**Exercise description**: Copies of all lines that contain "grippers" are needed; take them from the data below.

[[ Data provided open ]]

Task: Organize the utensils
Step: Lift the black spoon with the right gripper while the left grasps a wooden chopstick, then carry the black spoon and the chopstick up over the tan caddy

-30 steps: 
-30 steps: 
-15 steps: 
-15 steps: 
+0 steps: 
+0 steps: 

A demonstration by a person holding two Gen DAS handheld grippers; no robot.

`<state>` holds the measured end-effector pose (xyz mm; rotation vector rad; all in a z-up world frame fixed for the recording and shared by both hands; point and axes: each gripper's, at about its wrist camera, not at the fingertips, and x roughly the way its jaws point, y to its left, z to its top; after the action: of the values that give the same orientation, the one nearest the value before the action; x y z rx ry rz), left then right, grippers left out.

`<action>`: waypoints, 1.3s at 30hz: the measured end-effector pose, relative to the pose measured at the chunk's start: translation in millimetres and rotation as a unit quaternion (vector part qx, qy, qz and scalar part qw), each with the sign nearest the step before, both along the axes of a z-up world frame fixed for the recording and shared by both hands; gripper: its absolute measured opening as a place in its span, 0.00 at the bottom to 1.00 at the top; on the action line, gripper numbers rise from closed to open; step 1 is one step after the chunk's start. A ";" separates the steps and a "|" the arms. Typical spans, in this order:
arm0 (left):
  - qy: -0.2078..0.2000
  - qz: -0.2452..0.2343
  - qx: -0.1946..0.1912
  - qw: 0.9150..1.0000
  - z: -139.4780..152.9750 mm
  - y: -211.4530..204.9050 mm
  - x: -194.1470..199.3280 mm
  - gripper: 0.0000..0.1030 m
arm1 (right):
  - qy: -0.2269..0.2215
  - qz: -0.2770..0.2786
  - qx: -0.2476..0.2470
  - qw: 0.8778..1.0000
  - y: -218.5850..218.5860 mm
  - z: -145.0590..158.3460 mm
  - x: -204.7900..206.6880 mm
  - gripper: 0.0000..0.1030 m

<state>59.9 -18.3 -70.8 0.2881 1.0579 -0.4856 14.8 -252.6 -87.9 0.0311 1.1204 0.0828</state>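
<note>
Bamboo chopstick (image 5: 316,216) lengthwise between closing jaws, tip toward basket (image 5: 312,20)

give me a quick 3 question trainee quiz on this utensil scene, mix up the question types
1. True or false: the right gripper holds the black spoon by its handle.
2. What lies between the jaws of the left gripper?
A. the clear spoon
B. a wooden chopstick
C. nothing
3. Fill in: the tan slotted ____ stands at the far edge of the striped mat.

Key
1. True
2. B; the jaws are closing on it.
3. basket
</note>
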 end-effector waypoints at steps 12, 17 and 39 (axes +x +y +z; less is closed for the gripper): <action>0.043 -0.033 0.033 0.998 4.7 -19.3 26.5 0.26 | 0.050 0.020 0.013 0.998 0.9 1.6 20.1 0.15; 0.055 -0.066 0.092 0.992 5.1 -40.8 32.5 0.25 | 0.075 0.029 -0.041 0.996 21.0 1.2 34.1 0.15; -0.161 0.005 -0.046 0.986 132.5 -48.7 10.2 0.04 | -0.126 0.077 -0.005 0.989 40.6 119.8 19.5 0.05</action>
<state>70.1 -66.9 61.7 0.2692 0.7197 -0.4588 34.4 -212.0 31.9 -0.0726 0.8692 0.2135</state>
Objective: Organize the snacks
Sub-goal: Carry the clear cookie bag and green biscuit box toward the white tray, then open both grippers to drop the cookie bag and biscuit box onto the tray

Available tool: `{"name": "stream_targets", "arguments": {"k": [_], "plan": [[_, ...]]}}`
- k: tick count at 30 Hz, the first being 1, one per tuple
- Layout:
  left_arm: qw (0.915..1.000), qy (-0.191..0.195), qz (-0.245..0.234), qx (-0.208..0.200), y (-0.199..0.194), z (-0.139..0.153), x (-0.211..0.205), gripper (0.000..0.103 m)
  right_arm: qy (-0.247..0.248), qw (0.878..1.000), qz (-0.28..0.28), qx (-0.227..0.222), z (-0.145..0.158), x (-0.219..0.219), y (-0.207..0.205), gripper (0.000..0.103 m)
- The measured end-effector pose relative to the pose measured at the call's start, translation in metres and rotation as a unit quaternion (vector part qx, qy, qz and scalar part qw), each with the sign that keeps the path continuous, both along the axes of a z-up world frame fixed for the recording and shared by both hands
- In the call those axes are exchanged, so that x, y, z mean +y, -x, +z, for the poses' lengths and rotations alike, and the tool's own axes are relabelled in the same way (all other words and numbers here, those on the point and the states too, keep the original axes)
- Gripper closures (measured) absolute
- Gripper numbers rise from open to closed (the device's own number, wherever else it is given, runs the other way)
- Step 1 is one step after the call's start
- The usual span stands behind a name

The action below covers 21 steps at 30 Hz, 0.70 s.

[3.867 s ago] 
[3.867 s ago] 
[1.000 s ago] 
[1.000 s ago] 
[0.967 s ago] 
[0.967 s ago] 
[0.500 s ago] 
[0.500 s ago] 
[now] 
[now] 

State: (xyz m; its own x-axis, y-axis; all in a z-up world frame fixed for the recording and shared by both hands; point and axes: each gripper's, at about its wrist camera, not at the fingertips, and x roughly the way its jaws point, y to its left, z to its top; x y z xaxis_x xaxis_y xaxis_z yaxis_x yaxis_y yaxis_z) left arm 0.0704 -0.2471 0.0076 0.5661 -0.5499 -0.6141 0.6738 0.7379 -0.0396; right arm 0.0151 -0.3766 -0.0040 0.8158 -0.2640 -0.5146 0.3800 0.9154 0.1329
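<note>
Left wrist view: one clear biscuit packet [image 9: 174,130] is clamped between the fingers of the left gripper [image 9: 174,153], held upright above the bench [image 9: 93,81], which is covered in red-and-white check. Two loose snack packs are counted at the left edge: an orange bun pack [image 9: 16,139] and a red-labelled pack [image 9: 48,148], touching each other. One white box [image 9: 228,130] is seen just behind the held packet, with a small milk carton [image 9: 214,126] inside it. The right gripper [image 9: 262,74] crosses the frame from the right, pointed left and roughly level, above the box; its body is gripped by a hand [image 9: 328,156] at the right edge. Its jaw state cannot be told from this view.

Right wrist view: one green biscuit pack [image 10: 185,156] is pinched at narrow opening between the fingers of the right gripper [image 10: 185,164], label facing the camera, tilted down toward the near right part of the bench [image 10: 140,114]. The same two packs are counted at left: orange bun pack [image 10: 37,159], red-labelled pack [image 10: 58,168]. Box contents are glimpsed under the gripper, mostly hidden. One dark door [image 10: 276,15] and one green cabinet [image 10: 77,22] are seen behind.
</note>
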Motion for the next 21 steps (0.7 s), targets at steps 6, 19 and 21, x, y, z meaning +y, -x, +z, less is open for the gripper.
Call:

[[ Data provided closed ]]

**Expected answer**:
A demonstration by a person holding two Gen DAS handheld grippers; no robot.
`<state>` holds the measured end-effector pose (xyz mm; rotation vector rad; all in a z-up world frame fixed for the recording and shared by both hands; point and axes: each gripper's, at about its wrist camera, not at the fingertips, and x roughly the way its jaws point, y to its left, z to its top; after the action: of the values that give the same orientation, the one nearest the value before the action; x y z rx ry rz), left then right, grippers left out.
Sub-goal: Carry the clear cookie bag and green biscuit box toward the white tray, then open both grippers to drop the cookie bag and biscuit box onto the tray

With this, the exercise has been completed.